## Exercise directions:
Copy out exactly the lines from the start of the data to the line containing "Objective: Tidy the". Include both.
Data shown below:
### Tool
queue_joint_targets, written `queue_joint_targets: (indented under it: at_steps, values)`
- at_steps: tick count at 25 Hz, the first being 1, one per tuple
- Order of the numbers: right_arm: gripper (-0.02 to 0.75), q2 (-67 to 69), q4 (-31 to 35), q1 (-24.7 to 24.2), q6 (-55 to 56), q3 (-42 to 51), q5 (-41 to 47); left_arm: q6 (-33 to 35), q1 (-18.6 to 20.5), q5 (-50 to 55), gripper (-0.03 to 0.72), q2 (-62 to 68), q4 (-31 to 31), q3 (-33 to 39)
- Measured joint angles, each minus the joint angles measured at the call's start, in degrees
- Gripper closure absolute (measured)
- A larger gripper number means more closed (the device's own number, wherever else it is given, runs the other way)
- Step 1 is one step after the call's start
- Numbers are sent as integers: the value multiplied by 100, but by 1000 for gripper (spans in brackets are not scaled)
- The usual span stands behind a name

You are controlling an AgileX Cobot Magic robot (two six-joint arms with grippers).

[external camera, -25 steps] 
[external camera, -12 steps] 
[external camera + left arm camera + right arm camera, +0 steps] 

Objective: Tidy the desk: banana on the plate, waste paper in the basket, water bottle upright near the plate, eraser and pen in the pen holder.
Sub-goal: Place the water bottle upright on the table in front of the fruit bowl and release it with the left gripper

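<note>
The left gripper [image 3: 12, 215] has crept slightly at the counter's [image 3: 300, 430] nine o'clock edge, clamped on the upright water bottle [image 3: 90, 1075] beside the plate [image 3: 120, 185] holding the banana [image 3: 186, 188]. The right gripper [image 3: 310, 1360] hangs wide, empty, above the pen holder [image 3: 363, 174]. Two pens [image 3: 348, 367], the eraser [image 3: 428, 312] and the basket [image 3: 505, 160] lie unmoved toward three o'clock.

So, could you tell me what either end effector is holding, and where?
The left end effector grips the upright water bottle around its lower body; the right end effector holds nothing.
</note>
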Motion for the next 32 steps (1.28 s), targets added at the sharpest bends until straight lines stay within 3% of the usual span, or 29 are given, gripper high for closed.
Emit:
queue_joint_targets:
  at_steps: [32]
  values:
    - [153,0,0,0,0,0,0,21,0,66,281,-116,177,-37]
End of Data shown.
## Exercise output:
### Tool
queue_joint_targets, written `queue_joint_targets: (indented under it: at_steps, values)`
- at_steps: tick count at 25 Hz, the first being 1, one per tuple
- Order of the numbers: right_arm: gripper (-0.02 to 0.75), q2 (-67 to 69), q4 (-31 to 35), q1 (-24.7 to 24.2), q6 (-55 to 56), q3 (-42 to 51), q5 (-41 to 47); left_arm: q6 (-33 to 35), q1 (-18.6 to 20.5), q5 (-50 to 55), gripper (-0.03 to 0.72), q2 (-62 to 68), q4 (-31 to 31), q3 (-33 to 39)
- Measured joint angles, each minus the joint angles measured at the call's start, in degrees
- Gripper closure absolute (measured)
- A larger gripper number means more closed (the device's own number, wherever else it is given, runs the other way)
- Step 1 is one step after the call's start
- Numbers are sent as integers: the value multiplied by 100, but by 1000 for gripper (spans in brackets are not scaled)
- The usual span stands behind a name

You are controlling an AgileX Cobot Magic robot (two six-joint arms with grippers).

[external camera, -25 steps] 
[external camera, -12 steps] 
[external camera + left arm camera + right arm camera, +0 steps] 

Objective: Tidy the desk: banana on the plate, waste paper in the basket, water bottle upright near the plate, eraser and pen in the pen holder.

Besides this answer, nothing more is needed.